What to produce
In the listing that follows, print every line exactly and leave the images out.

Collected data
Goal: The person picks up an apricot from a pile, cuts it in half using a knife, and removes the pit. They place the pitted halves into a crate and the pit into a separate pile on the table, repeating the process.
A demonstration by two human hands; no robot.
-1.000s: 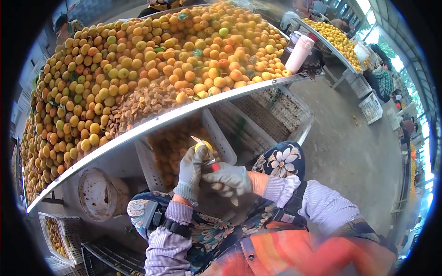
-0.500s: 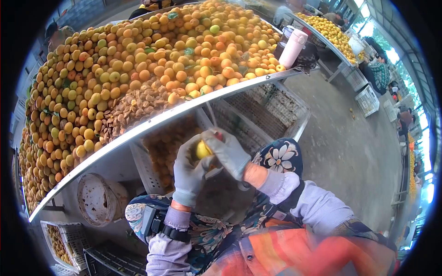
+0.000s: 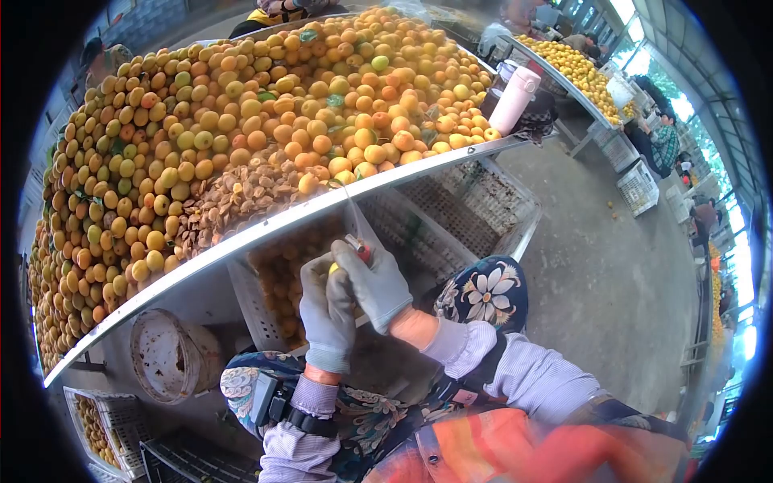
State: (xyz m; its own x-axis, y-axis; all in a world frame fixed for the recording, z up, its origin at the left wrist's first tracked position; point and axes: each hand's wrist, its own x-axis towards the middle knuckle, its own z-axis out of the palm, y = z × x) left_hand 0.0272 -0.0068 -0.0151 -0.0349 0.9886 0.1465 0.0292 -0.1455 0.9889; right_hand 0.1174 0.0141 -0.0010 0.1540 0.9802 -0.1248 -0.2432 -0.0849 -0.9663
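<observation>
In the head view, my left hand (image 3: 328, 314), in a grey glove, is closed around a yellow apricot (image 3: 333, 267); only a sliver of the fruit shows between the gloves. My right hand (image 3: 374, 283), also gloved, presses against it and grips a small red-handled tool with a metal end (image 3: 358, 248). The tool's working part is hard to make out. Both hands are just below the white table edge (image 3: 282, 211), over a crate of apricots (image 3: 282, 294). Beyond that edge lie a heap of brown pits (image 3: 233, 197) and a large pile of apricots (image 3: 241, 129).
A pink bottle (image 3: 514, 101) stands at the table's right corner. Beneath the table are a white crate (image 3: 503, 205) and a stained bucket (image 3: 165, 354). At lower left sits another fruit crate (image 3: 101, 431). Other people work around further tables (image 3: 596, 109).
Both hands have shifted slightly left and down, closing over the apricot so less of it shows. More of the red-handled tool's metal end is now visible.
</observation>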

Result of the exercise
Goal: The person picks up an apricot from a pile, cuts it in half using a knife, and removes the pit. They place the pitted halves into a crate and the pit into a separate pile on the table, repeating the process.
A demonstration by two human hands; no robot.
-1.000s: 
-0.500s: 
+0.000s: 
State: (xyz m; its own x-axis, y-axis; all in a world frame fixed for the recording, z up, its origin at the left wrist's first tracked position; point and axes: each hand's wrist, its own x-axis towards the middle knuckle, its own z-axis out of the palm, y = z × x) left_hand 0.0272 -0.0068 -0.0151 -0.0349 0.9886 0.1465 0.0292 -0.1455 0.9889; right_hand 0.1174 0.0141 -0.0010 0.1540 0.9802 -0.1248 -0.2432 -0.0849 -0.9663
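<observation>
In the head view, my left hand (image 3: 328, 314), in a grey glove, is closed around a yellow apricot (image 3: 333, 267); only a sliver of the fruit shows between the gloves. My right hand (image 3: 374, 283), also gloved, presses against it and grips a small red-handled tool with a metal end (image 3: 358, 248). The tool's working part is hard to make out. Both hands are just below the white table edge (image 3: 282, 211), over a crate of apricots (image 3: 282, 294). Beyond that edge lie a heap of brown pits (image 3: 233, 197) and a large pile of apricots (image 3: 241, 129).
A pink bottle (image 3: 514, 101) stands at the table's right corner. Beneath the table are a white crate (image 3: 503, 205) and a stained bucket (image 3: 165, 354). At lower left sits another fruit crate (image 3: 101, 431). Other people work around further tables (image 3: 596, 109).
Both hands have shifted slightly left and down, closing over the apricot so less of it shows. More of the red-handled tool's metal end is now visible.
</observation>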

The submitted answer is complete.